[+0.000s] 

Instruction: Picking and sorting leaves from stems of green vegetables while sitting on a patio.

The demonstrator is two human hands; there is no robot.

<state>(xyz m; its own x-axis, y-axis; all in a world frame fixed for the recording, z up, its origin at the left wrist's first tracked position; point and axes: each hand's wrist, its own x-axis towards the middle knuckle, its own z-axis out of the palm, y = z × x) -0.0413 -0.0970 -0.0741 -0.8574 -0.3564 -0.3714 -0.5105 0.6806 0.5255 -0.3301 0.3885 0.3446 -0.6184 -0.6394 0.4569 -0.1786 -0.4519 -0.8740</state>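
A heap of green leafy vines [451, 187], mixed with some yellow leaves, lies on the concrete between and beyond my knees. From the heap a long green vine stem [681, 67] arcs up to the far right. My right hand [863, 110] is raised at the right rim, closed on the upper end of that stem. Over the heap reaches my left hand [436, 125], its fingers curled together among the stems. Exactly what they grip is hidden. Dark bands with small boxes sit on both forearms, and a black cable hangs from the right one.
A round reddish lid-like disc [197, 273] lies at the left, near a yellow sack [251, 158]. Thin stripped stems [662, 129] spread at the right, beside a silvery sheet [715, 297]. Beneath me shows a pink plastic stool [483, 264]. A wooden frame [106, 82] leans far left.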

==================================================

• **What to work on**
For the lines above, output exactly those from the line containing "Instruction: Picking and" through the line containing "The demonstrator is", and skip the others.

• **Reply to the exercise**
Instruction: Picking and sorting leaves from stems of green vegetables while sitting on a patio.

The demonstrator is two human hands; there is no robot.

That completes the answer.